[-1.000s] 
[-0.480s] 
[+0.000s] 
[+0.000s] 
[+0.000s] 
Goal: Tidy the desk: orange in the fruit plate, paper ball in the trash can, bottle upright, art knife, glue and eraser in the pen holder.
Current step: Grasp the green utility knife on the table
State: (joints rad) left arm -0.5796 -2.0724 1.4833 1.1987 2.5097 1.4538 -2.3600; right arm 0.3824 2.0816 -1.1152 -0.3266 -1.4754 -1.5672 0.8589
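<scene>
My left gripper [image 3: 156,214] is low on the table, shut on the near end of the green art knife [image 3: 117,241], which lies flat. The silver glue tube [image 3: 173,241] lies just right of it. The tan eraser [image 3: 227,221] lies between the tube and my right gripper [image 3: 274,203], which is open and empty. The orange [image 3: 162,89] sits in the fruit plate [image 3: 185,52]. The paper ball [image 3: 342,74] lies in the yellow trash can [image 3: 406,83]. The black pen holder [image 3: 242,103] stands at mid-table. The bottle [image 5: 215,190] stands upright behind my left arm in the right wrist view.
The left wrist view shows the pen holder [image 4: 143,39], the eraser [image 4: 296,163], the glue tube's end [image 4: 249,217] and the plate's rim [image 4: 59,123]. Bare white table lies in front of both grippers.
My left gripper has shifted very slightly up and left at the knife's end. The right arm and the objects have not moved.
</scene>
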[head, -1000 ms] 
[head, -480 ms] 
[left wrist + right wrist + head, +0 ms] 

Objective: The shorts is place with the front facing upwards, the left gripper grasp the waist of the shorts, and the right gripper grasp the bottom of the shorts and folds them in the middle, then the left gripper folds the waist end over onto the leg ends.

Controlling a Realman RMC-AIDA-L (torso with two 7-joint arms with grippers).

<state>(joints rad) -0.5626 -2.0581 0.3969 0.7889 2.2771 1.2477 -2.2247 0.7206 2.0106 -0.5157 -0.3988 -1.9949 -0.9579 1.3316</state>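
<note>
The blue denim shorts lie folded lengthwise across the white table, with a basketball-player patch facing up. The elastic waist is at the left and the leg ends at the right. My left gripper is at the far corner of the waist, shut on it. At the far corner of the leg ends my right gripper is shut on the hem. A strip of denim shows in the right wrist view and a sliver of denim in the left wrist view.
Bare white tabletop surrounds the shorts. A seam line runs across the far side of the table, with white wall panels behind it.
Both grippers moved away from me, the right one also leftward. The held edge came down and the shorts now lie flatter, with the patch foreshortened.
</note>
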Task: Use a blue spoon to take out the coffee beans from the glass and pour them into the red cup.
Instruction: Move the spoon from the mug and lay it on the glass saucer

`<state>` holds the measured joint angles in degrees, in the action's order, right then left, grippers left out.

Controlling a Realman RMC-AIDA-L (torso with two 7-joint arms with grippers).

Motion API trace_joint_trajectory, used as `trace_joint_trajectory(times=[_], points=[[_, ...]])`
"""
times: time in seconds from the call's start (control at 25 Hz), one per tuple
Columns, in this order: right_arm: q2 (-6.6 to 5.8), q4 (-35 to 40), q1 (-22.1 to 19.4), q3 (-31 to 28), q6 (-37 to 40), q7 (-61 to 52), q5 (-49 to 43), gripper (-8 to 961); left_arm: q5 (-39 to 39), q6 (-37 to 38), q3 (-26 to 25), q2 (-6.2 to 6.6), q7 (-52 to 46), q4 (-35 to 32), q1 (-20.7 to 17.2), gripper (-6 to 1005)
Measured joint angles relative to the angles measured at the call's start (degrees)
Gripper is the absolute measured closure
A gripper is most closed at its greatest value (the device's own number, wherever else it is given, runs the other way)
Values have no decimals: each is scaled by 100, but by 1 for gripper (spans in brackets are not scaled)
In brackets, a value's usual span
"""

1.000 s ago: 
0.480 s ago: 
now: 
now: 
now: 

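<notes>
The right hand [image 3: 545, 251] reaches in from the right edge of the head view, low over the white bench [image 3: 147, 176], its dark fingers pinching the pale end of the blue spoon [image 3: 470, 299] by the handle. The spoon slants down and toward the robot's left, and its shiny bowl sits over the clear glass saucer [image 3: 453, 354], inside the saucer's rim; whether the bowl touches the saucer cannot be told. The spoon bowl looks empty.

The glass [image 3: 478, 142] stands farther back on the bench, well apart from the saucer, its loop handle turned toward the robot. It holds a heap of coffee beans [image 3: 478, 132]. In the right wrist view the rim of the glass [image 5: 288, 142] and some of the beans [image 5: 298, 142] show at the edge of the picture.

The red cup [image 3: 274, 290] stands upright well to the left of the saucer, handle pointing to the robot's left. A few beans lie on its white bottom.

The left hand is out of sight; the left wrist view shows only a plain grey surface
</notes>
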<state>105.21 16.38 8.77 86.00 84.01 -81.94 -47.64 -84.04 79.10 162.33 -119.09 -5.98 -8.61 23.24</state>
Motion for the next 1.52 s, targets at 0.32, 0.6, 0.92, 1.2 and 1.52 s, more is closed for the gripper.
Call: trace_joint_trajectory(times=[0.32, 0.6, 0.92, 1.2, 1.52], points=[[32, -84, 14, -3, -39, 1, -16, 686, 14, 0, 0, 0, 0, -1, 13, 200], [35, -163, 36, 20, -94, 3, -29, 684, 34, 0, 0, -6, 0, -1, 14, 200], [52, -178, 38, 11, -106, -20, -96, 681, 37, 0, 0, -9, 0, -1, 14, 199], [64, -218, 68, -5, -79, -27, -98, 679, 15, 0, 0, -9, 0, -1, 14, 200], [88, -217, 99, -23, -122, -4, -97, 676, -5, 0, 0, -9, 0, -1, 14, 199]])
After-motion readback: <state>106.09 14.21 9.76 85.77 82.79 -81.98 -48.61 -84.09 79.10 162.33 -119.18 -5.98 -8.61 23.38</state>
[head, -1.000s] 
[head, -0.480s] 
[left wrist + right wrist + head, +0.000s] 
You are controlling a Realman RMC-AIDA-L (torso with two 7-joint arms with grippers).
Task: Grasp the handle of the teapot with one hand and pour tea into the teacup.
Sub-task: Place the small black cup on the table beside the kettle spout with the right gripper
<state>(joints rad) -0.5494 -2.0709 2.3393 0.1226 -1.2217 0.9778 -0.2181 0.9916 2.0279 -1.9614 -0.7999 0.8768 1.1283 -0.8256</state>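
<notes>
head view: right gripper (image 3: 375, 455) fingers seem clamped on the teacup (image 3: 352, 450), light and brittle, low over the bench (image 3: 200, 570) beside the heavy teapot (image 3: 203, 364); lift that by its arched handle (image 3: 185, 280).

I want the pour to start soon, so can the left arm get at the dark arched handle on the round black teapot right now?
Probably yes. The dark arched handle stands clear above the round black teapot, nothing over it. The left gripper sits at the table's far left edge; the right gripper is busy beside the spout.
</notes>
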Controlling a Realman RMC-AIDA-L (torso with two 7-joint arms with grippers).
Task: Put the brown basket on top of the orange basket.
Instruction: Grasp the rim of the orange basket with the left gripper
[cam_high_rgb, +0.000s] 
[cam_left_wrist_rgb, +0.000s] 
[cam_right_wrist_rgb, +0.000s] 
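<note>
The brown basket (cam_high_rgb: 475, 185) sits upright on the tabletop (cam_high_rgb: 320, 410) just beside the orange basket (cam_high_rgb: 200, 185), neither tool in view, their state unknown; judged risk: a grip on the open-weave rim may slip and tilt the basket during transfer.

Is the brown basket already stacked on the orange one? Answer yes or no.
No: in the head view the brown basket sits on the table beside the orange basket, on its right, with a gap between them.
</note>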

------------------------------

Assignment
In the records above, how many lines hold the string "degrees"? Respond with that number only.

Exercise solution
2